Systemsfan-outfeedtimelinewebhookspollingreal-timewrite-heavyread-heavy

Push vs Pull Architecture

Push architectures precompute and deliver data to recipients ahead of time (fan-out-on-write), while pull architectures compute data on demand when requested (fan-out-on-read) — and the choice depends on your read-to-write ratio and follower distribution.

Push (fan-out-on-write): When a user posts content, the system immediately writes a copy to every follower's feed/inbox. Reads are instant (pre-materialized), but writes are expensive — a celebrity with 50M followers means 50M write operations per post.

Pull (fan-out-on-read): When a user opens their feed, the system queries all followed accounts' recent posts and merges them in real-time. Writes are cheap (store once), but reads are expensive — opening your feed requires querying hundreds of sources and sorting.

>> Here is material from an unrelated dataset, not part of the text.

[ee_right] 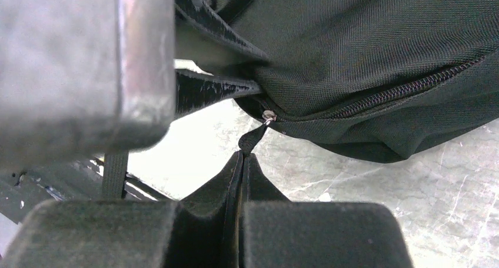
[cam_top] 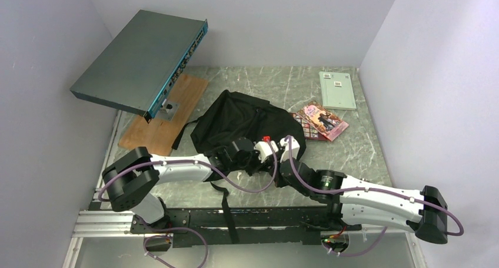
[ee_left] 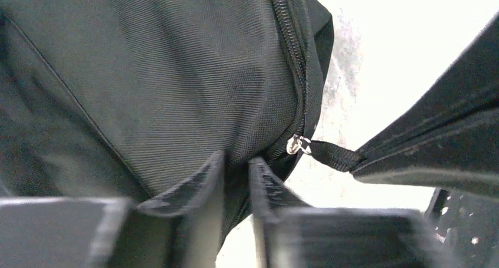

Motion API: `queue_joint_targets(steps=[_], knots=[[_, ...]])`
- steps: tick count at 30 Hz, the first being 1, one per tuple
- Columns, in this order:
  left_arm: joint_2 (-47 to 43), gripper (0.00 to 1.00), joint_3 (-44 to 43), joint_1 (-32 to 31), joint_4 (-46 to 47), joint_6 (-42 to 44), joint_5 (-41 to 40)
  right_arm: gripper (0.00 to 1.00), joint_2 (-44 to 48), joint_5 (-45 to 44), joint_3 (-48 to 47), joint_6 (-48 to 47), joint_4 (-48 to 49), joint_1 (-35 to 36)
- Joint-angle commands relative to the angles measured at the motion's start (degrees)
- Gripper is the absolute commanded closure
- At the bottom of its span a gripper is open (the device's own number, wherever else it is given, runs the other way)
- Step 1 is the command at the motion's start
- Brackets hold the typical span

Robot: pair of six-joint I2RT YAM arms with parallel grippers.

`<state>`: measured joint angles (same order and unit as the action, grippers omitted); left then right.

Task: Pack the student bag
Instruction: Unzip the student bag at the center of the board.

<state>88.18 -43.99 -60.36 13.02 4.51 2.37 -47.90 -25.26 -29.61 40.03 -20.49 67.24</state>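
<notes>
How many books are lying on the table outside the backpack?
3, it seems: a pale green book at the far right, a red illustrated book beside the student bag, and a checkered one mostly hidden beneath it.

No text can be read anywhere. The pale green booklet [cam_top: 338, 90] carries two white stickers [cam_top: 339, 84] with dark code-like marks (too small to make out). The pink book [cam_top: 323, 119] has an illustrated cover, its title a blur. The grey rack device [cam_top: 141, 59] shows a port row, any markings illegible. On the student bag [ee_left: 176, 73], both wrist views give plain black weave and zipper, no lettering legible.
</notes>
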Motion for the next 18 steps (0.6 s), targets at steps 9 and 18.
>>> queue_joint_targets(steps=[9,18], knots=[[-10.08,1.0,6.58,-0.29,-4.28,-6.0,-16.05,1.0,5.28,-24.36,-4.33,25.07,-22.23,0.08],[-32.79,1.0,21.0,-0.29,-5.23,-9.92,-16.02,1.0,10.28,-32.1,-6.04,5.75,-17.63,-2.04]])
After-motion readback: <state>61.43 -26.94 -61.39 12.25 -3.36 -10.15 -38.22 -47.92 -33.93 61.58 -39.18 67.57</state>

Twitter uses a hybrid: push for normal users (pre-materialized timelines), pull for celebrity accounts (Lady Gaga's tweets are fetched on-demand and merged into your timeline at read time). This avoids the write amplification of pushing to 50M feeds.

Tradeoffs

Push (Fan-Out-On-Write) — Strengths

Ultra-fast reads — data is pre-computed and waiting
Predictable read latency — no variable query costs
Real-time delivery — recipients get data immediately
Read path is trivially simple — just fetch from cache/inbox

Push — Weaknesses

Write amplification — one write becomes N writes (one per recipient)
Hot-user problem — celebrity accounts cause write storms
Wasted work — pre-computing feeds for users who may never read them
Harder to change ranking/filtering — pre-computed data can't easily incorporate real-time context

Pull (Fan-Out-On-Read) — Strengths

Minimal write cost — store once, compute on demand
Always fresh — computed at request time with latest data and context
Natural backpressure — consumers control their consumption rate
No wasted computation for inactive users

Pull — Weaknesses

Higher read latency — computing on demand takes time
Variable read cost — users following 1000 accounts vs 10 have very different query costs
Peak load sensitivity — many users opening feeds simultaneously creates query storms
Requires sophisticated caching to maintain acceptable latency

The Hybrid Approach

Most production systems use both: push for bounded-fanout scenarios (normal users, notifications), pull for unbounded-fanout (celebrities) and ML-ranked content. The threshold varies: Twitter uses ~10K followers, Instagram uses ML ranking as the tipping point.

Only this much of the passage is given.